HOW TO COMPLETE THIS TASK> Your response must be made up of each line in the data below that contains the string "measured".

Collected data>
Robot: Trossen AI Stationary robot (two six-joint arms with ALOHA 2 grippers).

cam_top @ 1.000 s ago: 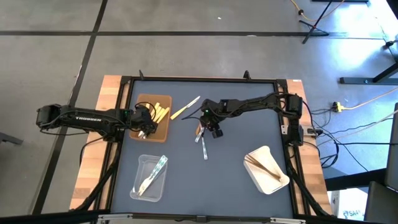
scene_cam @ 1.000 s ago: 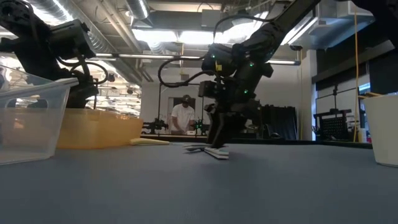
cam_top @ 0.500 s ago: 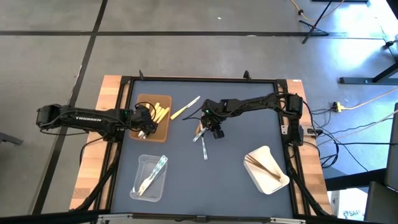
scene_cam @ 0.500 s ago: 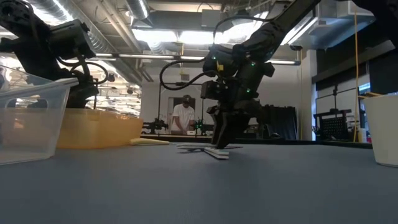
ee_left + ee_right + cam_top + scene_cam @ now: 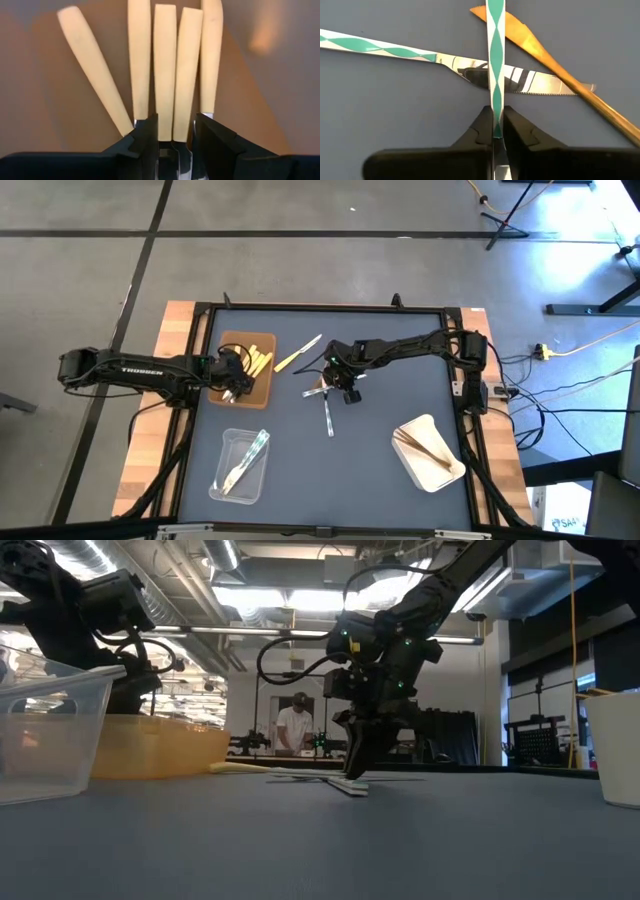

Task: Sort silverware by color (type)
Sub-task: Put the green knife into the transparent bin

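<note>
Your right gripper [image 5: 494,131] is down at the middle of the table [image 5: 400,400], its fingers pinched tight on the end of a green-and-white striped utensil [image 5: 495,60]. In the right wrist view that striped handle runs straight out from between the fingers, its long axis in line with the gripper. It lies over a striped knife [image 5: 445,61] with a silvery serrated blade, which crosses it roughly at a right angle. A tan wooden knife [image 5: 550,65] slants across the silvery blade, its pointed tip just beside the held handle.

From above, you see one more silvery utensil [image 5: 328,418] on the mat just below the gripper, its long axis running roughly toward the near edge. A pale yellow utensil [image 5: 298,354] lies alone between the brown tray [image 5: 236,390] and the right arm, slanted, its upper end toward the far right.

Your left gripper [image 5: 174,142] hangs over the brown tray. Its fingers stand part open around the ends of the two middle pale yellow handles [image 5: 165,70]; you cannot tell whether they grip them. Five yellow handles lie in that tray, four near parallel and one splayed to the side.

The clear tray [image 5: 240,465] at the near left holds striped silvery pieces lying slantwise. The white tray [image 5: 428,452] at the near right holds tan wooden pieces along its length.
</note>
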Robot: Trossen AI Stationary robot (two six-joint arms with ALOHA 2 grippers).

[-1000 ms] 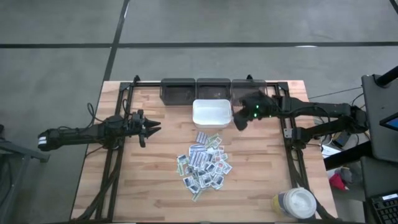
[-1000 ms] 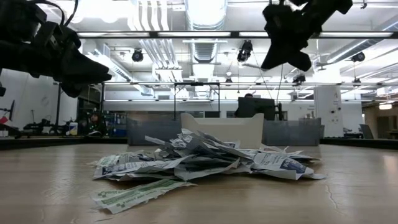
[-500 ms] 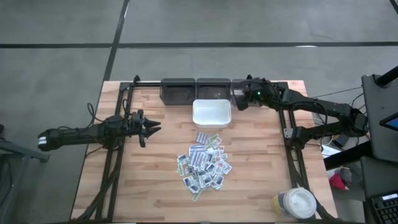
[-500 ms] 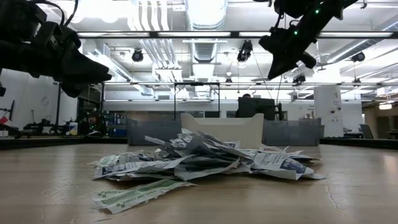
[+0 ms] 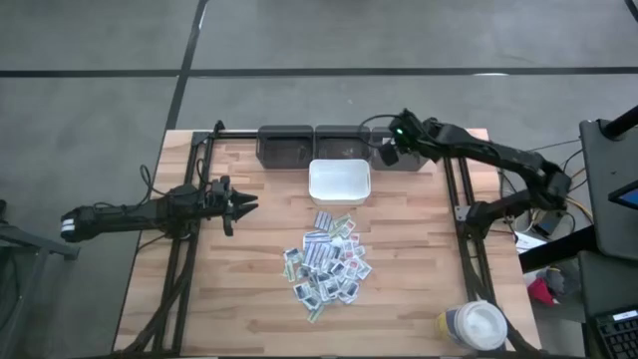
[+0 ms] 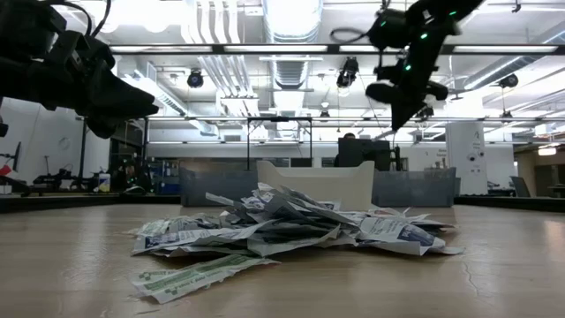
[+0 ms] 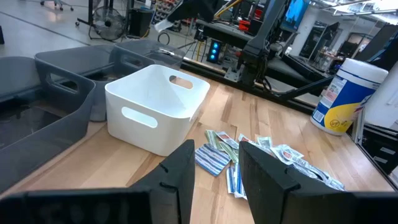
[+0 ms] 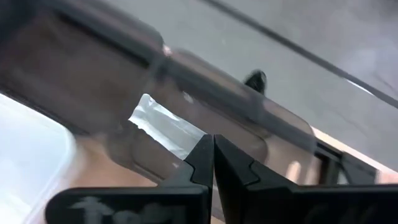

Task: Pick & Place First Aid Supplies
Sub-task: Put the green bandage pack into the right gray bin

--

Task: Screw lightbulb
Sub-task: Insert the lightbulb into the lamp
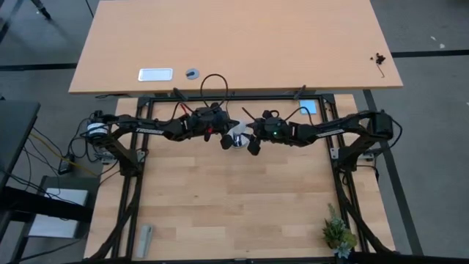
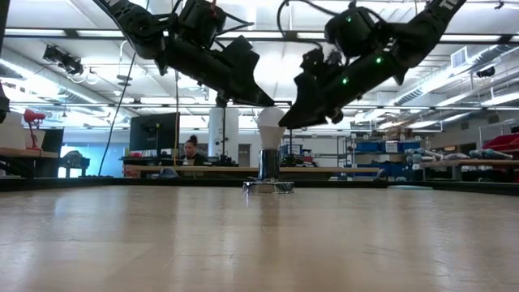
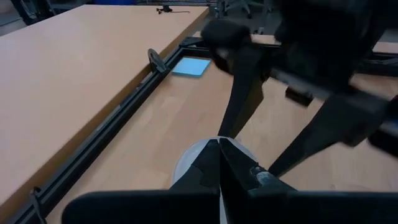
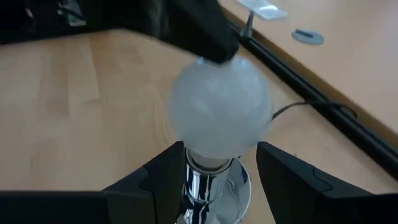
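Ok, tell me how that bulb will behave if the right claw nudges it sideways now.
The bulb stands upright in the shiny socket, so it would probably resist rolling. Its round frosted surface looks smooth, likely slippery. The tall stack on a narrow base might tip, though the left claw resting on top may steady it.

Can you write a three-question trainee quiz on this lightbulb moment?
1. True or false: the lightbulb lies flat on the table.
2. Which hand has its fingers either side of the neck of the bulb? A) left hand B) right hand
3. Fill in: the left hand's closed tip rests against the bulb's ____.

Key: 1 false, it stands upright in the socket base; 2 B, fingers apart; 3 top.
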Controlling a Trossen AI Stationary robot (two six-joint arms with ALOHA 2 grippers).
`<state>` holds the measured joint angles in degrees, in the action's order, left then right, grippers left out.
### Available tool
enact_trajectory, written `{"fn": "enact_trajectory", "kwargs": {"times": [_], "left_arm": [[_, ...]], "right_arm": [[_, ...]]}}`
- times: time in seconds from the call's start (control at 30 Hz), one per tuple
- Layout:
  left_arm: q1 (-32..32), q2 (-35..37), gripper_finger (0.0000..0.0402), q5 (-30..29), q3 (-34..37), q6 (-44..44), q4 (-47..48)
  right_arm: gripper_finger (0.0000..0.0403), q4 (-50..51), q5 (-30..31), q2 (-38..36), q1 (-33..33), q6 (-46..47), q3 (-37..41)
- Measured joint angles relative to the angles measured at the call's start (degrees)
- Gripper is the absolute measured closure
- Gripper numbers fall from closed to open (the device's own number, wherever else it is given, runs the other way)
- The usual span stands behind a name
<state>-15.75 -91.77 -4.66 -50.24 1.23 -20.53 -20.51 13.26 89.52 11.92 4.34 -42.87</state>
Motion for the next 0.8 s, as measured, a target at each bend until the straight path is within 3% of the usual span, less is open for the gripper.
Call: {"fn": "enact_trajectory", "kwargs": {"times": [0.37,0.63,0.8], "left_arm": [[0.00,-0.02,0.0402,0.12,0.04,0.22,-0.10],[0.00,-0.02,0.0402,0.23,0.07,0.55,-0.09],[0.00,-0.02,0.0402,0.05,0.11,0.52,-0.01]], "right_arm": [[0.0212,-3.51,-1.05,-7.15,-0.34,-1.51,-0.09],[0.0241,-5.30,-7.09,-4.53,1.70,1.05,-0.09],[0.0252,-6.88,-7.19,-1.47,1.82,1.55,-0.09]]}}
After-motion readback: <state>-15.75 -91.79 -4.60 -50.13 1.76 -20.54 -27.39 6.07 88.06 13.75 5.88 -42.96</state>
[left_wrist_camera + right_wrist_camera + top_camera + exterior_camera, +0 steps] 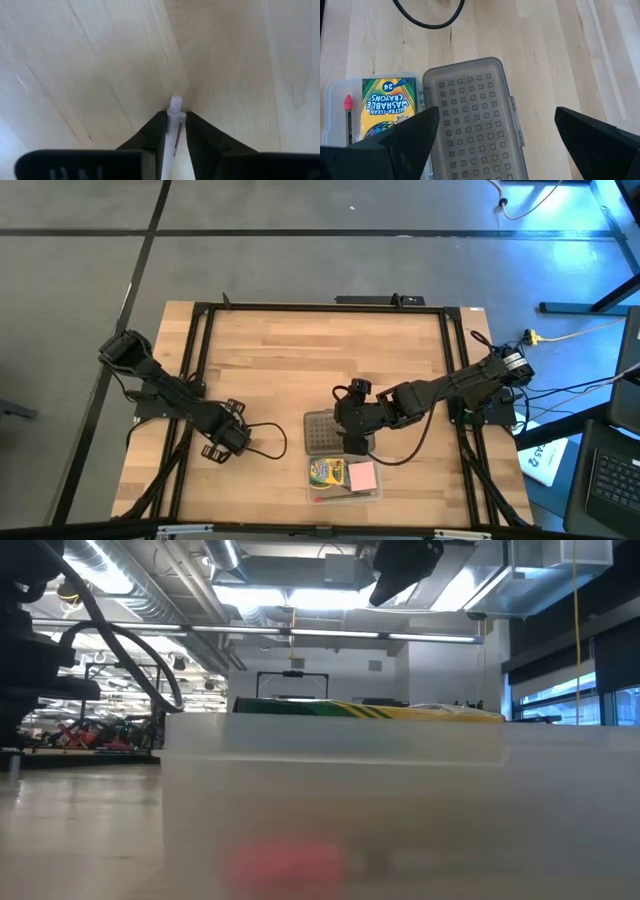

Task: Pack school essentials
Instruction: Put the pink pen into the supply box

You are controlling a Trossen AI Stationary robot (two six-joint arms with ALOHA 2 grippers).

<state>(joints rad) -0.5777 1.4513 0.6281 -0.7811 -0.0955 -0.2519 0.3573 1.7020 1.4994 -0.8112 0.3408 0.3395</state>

COMPLETED EXERCISE>
`<state>` holds the measured joint angles in degrees, in the action's order, left then right, grippers left out.
- Measured joint angles relative to the angles measured at the call's start (degrees)
- Gripper is the absolute measured closure
Motion for the next 0.8 s, as measured, a target at each bend until the straight path is within 3% of the usual span, less is open for the gripper.

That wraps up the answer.